Requirements for Automation of the Human Micronucleus Cytome Assay for High Throughput Analysis

Analysis of micronuclei (MN) is widely used for human biomonitoring or in vitro/in vivo genotoxicity testing, and provides a sensitive and relatively easy method to assess genetic damage. The fact that baseline MN frequencies in cytokinesis-blocked (CB) lymphocytes have been shown to be a predictive biomarker for cancer risk strengthens the importance of the CBMN assay as a reliable method for human biomonitoring of early genetic effects. We showed (Kirsch-Volders and Fenech, Mutagenesis 2001, 16:51-8) that scoring MN frequencies in binucleated and mononucleated cells enhances the predictive capacity of the assay. Automation of MN analysis is needed for quicker, more reliable, detection while minimizing subjective judgement and scoring.
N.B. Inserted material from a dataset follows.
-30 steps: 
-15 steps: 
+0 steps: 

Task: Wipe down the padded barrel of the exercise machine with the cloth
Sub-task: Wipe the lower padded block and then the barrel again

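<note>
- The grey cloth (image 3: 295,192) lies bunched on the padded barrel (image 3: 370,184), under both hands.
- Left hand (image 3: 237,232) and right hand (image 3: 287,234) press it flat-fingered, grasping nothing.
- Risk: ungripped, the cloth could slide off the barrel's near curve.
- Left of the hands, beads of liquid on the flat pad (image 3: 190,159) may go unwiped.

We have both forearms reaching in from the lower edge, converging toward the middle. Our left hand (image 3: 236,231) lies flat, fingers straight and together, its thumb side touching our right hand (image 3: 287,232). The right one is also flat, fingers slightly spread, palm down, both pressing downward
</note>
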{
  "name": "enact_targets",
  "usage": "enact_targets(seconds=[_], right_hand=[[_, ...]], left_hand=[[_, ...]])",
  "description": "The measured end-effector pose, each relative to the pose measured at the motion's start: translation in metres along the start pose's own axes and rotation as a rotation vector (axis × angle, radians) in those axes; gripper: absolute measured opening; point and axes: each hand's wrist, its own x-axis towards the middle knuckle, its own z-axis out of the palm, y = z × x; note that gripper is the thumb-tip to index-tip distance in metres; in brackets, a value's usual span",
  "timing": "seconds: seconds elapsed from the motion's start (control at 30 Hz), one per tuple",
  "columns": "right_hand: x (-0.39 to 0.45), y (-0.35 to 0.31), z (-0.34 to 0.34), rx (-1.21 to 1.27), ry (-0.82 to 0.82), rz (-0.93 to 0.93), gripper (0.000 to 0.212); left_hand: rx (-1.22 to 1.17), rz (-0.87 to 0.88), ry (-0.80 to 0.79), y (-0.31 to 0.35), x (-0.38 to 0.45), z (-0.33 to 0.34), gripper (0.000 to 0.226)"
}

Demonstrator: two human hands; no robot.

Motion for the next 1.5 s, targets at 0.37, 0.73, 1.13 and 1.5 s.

Within the framework of NewGeneris, an EU project, we developed an automated image analysis system for scoring MN in human lymphocytes in collaboration with IMSTAR. The following requirements should be fulfilled for development of an automated MN analysis system: i) the system should be applicable to the CBMN methodology and accurately distinguish mono, bi- and polynucleated cells; ii) well defined scoring criteria for cell type and MN (e.g., Fenech et al., Mutat Res 2003, 534:65-75); iii) experienced cytologists to score MN according to the HUMN criteria; iv) a standardized slide preparation protocol to obtain uniformity in cell size, cell density, and reproducibility (Decordier et al., Mutagenesis 2009, 24:85-93); v) validation of the automated versus manual scoring. Further development of the software should allow detection of apoptosis, necrosis, nuclear buds and nucleoplasmic bridges.

Funded by the EU Integrated Project NewGeneris, (Contract no. FOOD-CT-2005-016320). NewGeneris is the acronym of "Newborns and Genotoxic exposure risks" and ECNIS (Environmental Cancer Risk, Nutrition and Individual Susceptibility) (FOOD-CT-2005-513943).